Here is the first point that often causes confusion.
🔎 The By-Laws use the term “special meeting” in two different contexts
They are not the same thing.
👥 1) Special meetings of the Members (property owners)
These are membership meetings, meaning owners acting as Members. In the By-Laws, these are addressed in Article II (Meetings of Members), including:
- 📌 Section 2.2 Special Meetings
- 📌 Section 2.3 Notice and purpose of meetings
A Member special meeting is a formal membership meeting called for a defined purpose, with notice requirements, and the limitation that only the business stated in the notice may be conducted.
🗳️ Who can call a Member special meeting (high level):
- 🧑⚖️ The Board, or certain officers
- 👥 Two or more directors
- ✍️ A qualifying Member petition that meets the voting threshold defined in the By-Laws
If you are talking about Member special meetings, you are talking about the owners as Members meeting as a body.

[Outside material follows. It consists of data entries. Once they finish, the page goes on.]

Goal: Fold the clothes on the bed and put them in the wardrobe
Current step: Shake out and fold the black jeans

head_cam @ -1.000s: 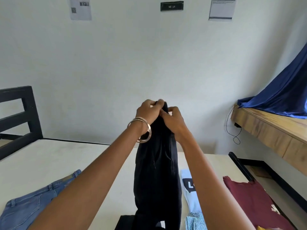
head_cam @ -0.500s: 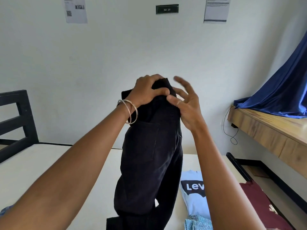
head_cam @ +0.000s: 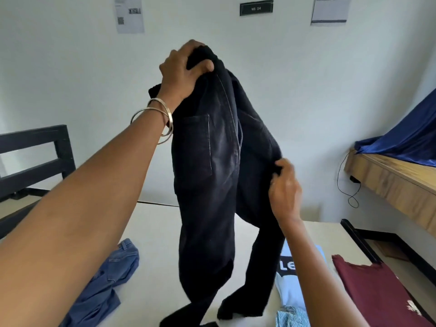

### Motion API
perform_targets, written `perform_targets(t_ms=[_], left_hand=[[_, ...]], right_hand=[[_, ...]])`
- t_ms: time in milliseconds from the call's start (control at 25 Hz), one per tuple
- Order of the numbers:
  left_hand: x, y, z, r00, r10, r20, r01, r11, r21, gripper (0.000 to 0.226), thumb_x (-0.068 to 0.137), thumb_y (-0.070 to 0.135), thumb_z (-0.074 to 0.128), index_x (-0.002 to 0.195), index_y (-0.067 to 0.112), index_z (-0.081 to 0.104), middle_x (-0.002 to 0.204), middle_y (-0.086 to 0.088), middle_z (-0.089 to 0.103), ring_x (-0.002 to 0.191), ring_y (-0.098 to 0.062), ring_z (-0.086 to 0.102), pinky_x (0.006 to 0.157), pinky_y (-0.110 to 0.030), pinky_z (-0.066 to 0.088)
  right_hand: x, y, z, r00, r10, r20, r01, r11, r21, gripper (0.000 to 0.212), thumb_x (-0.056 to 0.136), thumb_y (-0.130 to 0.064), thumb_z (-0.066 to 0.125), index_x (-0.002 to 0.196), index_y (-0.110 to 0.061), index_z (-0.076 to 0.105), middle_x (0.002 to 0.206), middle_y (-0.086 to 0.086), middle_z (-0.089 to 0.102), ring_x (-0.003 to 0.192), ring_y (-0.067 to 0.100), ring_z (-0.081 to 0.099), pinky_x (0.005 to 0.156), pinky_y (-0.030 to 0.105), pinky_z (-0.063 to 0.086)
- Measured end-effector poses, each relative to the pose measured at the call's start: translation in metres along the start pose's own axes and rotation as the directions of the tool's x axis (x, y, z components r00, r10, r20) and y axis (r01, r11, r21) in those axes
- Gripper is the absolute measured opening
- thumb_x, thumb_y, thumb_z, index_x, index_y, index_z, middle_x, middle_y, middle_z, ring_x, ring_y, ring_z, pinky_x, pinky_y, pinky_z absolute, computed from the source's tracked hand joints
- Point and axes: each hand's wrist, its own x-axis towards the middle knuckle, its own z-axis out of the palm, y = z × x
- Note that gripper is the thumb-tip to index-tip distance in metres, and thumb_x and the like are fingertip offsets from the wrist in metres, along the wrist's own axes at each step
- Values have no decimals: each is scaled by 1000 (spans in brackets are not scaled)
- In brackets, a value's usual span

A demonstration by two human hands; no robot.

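We see the left hand (head_cam: pixel 182 67) gripping the black trousers (head_cam: pixel 207 185) by the waistband, held high. The right hand (head_cam: pixel 284 192) pinches their right edge, hems touching the bed (head_cam: pixel 155 232).

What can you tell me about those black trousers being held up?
The black trousers look like faded denim, with pale stitching along a seam and round a back pocket. They hang upright over the bed, legs apart, cuffs resting on it. The left hand grips the bunched waistband; the right hand pinches the outer edge of one leg.

Matt black denim jeans (head_cam: pixel 207 185), shiny metal bangles (head_cam: pixel 162 121), glossy blue cloth (head_cam: pixel 405 142), wooden shelf (head_cam: pixel 396 185)
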Motion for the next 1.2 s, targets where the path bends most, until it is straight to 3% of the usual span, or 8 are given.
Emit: perform_targets(t_ms=[160,320,400,560,760,840,1040,1200], left_hand=[[-6,-1,5,998,-20,67,23,998,-55,48,75,71,59,105,33,62,99,12,69,102,-17,61,94,-44,46],[-19,-4,11,992,36,125,-18,990,-141,43,78,60,65,103,25,65,96,8,69,97,-14,63,92,-41,47],[-17,-8,6,993,28,114,-6,981,-193,42,79,55,67,101,20,66,94,6,69,95,-13,63,91,-40,48],[-16,-19,3,999,-29,26,32,990,-140,54,73,71,63,100,24,65,94,8,70,97,-18,63,91,-44,47],[-23,-50,-17,983,-143,-119,140,990,-31,48,75,69,59,102,29,64,97,16,68,99,-12,61,94,-43,46],[-32,-62,-26,963,-212,-166,213,977,-14,48,77,65,57,106,27,62,101,16,67,101,-9,60,96,-40,45],[-72,-97,-23,893,-438,-103,449,858,251,48,85,60,54,114,22,59,117,2,64,117,-24,52,98,-45,27],[-114,-148,-15,703,-710,17,670,671,316,39,86,54,56,102,19,61,104,0,61,101,-25,50,103,-50,23]], right_hand=[[-46,1,30,820,-207,533,166,978,124,24,76,-7,40,89,-7,60,87,10,62,76,34,59,67,36,46],[-68,-7,30,562,-23,827,-528,759,380,33,104,-36,45,109,-17,72,113,-5,72,108,14,65,92,38,53],[-77,-8,26,499,-145,854,-612,639,466,31,99,-37,54,117,-17,70,122,0,69,117,19,63,98,35,52],[-89,-5,35,362,-38,931,-502,834,230,20,86,-24,76,101,-11,73,103,-5,73,95,13,70,81,21,55],[-60,44,31,884,356,305,-393,917,68,39,95,-27,64,61,-15,49,57,-2,46,62,22,48,59,33,33],[-42,56,17,848,367,382,-474,849,236,33,94,-27,65,69,-6,60,64,2,56,62,19,52,61,32,38],[-54,76,-11,366,99,925,-754,614,233,49,63,-35,88,86,5,75,90,21,73,76,27,72,68,33,58],[-59,88,12,540,297,787,-650,742,166,11,77,-15,82,85,-10,76,84,13,75,70,20,70,70,40,60]])
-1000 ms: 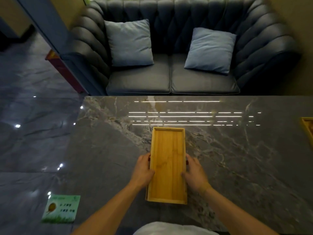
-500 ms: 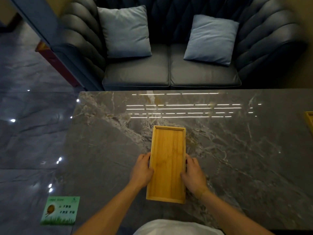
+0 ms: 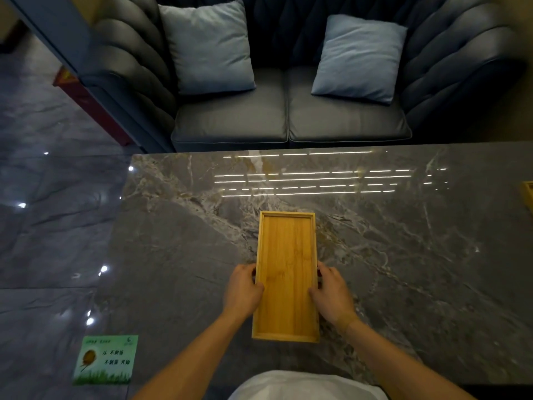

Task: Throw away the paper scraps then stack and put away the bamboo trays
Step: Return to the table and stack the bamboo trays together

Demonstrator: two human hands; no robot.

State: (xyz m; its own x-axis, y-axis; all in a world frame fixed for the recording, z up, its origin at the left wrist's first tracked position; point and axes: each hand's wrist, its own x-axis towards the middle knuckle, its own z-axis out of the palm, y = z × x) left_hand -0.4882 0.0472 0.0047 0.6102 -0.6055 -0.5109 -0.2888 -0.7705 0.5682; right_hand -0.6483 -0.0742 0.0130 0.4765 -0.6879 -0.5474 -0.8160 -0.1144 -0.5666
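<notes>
Bamboo tray (image 3: 286, 272), long, shallow and honey-coloured with a thin raised rim, lies flat on the grey marbled counter (image 3: 403, 255), its inside bare. No writing shows on it. It sits between the two hands: left hand (image 3: 243, 290) grips its left long edge, right hand (image 3: 331, 293) its right, fingers curled against the rim. A second tray's corner (image 3: 528, 194) shows at the counter's far right edge.

Dim, warm indoor light is filling the scene. Broken white streaks of glare are running across the polished marble table (image 3: 403, 255) at twelve o'clock, and bright spots are glinting on the glossy floor (image 3: 52, 226) at nine o'clock. Wide-angle distortion is bending the edges; corners are darkening.
</notes>
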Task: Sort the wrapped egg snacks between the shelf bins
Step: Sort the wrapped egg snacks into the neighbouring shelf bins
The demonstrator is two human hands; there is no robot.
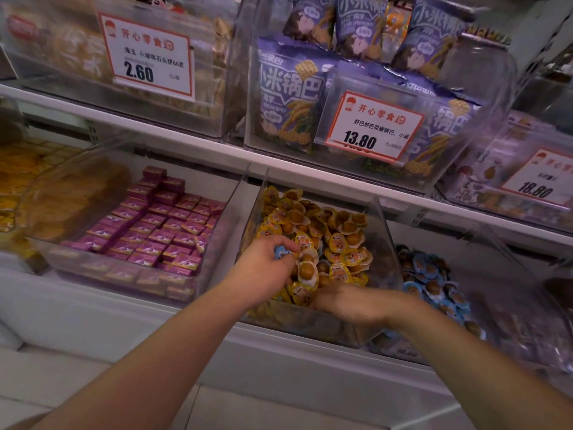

🏛️ 2) Special meetings of the Board of Directors
Separately, the By-Laws also describe Board meetings as regular or special in Article III.
At a high level:
- 🗓️ Regular Board meetings are meetings held on the schedule the Board sets.
- 📣 Special Board meetings are meetings outside that regular schedule, called as needed, with notice requirements that are directed to the Directors.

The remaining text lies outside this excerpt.